# Source material
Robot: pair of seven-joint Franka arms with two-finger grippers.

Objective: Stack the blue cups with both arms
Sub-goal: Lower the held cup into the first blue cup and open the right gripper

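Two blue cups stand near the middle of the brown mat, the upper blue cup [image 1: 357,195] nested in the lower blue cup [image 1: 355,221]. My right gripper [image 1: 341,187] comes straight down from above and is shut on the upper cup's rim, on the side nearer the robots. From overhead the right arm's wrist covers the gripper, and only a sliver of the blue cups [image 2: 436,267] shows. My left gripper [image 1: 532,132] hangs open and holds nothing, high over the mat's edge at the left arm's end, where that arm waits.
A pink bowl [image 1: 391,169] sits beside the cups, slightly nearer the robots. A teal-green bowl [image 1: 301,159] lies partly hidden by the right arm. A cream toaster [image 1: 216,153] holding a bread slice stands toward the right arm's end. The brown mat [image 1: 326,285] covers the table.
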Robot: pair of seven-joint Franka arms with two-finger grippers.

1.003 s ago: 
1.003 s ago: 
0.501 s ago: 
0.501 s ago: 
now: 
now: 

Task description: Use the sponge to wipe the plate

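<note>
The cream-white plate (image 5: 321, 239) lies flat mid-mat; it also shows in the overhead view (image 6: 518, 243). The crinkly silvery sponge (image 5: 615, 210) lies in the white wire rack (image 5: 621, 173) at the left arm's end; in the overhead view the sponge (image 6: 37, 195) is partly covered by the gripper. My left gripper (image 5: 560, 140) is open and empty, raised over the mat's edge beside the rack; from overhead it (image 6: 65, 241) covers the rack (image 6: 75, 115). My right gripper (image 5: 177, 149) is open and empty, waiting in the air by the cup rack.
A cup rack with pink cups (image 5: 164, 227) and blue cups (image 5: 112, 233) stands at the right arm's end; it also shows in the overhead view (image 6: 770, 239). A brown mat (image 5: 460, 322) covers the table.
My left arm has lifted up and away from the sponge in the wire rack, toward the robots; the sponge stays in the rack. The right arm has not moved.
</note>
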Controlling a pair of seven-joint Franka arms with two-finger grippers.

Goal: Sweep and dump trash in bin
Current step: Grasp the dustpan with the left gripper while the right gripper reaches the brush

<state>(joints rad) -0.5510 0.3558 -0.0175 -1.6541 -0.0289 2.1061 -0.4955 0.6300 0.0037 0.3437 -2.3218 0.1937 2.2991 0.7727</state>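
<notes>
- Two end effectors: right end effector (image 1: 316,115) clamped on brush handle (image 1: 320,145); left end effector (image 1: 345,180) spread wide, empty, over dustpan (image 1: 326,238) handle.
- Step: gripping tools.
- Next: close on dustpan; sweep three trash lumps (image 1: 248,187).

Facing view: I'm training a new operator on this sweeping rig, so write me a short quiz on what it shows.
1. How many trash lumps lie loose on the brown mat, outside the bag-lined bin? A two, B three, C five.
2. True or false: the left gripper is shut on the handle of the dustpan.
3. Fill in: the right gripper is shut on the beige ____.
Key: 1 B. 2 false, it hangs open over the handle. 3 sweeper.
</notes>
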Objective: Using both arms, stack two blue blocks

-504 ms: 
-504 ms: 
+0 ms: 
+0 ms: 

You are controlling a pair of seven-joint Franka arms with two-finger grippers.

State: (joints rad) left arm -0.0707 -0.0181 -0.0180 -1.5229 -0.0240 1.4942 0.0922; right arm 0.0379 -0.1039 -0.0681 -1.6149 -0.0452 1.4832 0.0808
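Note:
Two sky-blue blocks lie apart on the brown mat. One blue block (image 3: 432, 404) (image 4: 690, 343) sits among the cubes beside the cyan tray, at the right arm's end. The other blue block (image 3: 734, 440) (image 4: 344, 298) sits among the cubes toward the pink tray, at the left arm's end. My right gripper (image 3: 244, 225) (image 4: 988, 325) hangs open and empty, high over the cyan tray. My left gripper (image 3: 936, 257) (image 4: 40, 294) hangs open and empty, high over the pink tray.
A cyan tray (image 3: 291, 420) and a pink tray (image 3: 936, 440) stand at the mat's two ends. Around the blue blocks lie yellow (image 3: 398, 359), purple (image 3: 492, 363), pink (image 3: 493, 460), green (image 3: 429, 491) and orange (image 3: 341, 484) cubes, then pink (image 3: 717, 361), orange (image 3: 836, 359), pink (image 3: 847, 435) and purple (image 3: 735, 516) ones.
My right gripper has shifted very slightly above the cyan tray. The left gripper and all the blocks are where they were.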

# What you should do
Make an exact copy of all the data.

# Answer box
Robot: pair of seven-joint Franka arms with two-finger grippers.

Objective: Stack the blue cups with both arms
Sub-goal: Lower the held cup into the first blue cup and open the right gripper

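Two blue cups stand near the middle of the brown mat, the upper blue cup [image 1: 357,195] nested in the lower blue cup [image 1: 355,221]. My right gripper [image 1: 341,187] comes straight down from above and is shut on the upper cup's rim, on the side nearer the robots. From overhead the right arm's wrist covers the gripper, and only a sliver of the blue cups [image 2: 436,267] shows. My left gripper [image 1: 532,132] hangs open and holds nothing, high over the mat's edge at the left arm's end, where that arm waits.
A pink bowl [image 1: 391,169] sits beside the cups, slightly nearer the robots. A teal-green bowl [image 1: 301,159] lies partly hidden by the right arm. A cream toaster [image 1: 216,153] holding a bread slice stands toward the right arm's end. The brown mat [image 1: 326,285] covers the table.
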Robot: pair of seven-joint Franka arms with two-finger grippers.

1.003 s ago: 
1.003 s ago: 
0.501 s ago: 
0.501 s ago: 
now: 
now: 

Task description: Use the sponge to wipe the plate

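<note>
The cream-white plate (image 5: 321, 239) lies flat mid-mat; it also shows in the overhead view (image 6: 518, 243). The crinkly silvery sponge (image 5: 615, 210) lies in the white wire rack (image 5: 621, 173) at the left arm's end; in the overhead view the sponge (image 6: 37, 195) is partly covered by the gripper. My left gripper (image 5: 560, 140) is open and empty, raised over the mat's edge beside the rack; from overhead it (image 6: 65, 241) covers the rack (image 6: 75, 115). My right gripper (image 5: 177, 149) is open and empty, waiting in the air by the cup rack.
A cup rack with pink cups (image 5: 164, 227) and blue cups (image 5: 112, 233) stands at the right arm's end; it also shows in the overhead view (image 6: 770, 239). A brown mat (image 5: 460, 322) covers the table.
My left arm has lifted up and away from the sponge in the wire rack, toward the robots; the sponge stays in the rack. The right arm has not moved.
</note>
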Controlling a pair of seven-joint Franka arms with two-finger grippers.

Goal: Sweep and dump trash in bin
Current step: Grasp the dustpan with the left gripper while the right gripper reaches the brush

<state>(joints rad) -0.5510 0.3558 -0.0175 -1.6541 -0.0289 2.1061 -0.4955 0.6300 0.0037 0.3437 -2.3218 0.1937 2.2991 0.7727</state>
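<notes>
- Two end effectors: right end effector (image 1: 316,115) clamped on brush handle (image 1: 320,145); left end effector (image 1: 345,180) spread wide, empty, over dustpan (image 1: 326,238) handle.
- Step: gripping tools.
- Next: close on dustpan; sweep three trash lumps (image 1: 248,187).

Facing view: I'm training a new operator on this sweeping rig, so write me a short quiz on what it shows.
1. How many trash lumps lie loose on the brown mat, outside the bag-lined bin? A two, B three, C five.
2. True or false: the left gripper is shut on the handle of the dustpan.
3. Fill in: the right gripper is shut on the beige ____.
Key: 1 B. 2 false, it hangs open over the handle. 3 sweeper.
</notes>
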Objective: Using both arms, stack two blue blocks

-504 ms: 
-504 ms: 
+0 ms: 
+0 ms: 

You are controlling a pair of seven-joint Franka arms with two-finger grippers.

State: (joints rad) left arm -0.0707 -0.0181 -0.0180 -1.5229 -0.0240 1.4942 0.0922; right arm 0.0379 -0.1039 -0.0681 -1.6149 -0.0452 1.4832 0.0808
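Note:
Two sky-blue blocks lie apart on the brown mat. One blue block (image 3: 432, 404) (image 4: 690, 343) sits among the cubes beside the cyan tray, at the right arm's end. The other blue block (image 3: 734, 440) (image 4: 344, 298) sits among the cubes toward the pink tray, at the left arm's end. My right gripper (image 3: 244, 225) (image 4: 988, 325) hangs open and empty, high over the cyan tray. My left gripper (image 3: 936, 257) (image 4: 40, 294) hangs open and empty, high over the pink tray.
A cyan tray (image 3: 291, 420) and a pink tray (image 3: 936, 440) stand at the mat's two ends. Around the blue blocks lie yellow (image 3: 398, 359), purple (image 3: 492, 363), pink (image 3: 493, 460), green (image 3: 429, 491) and orange (image 3: 341, 484) cubes, then pink (image 3: 717, 361), orange (image 3: 836, 359), pink (image 3: 847, 435) and purple (image 3: 735, 516) ones.
My right gripper has shifted very slightly above the cyan tray. The left gripper and all the blocks are where they were.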

The answer has been fully stated.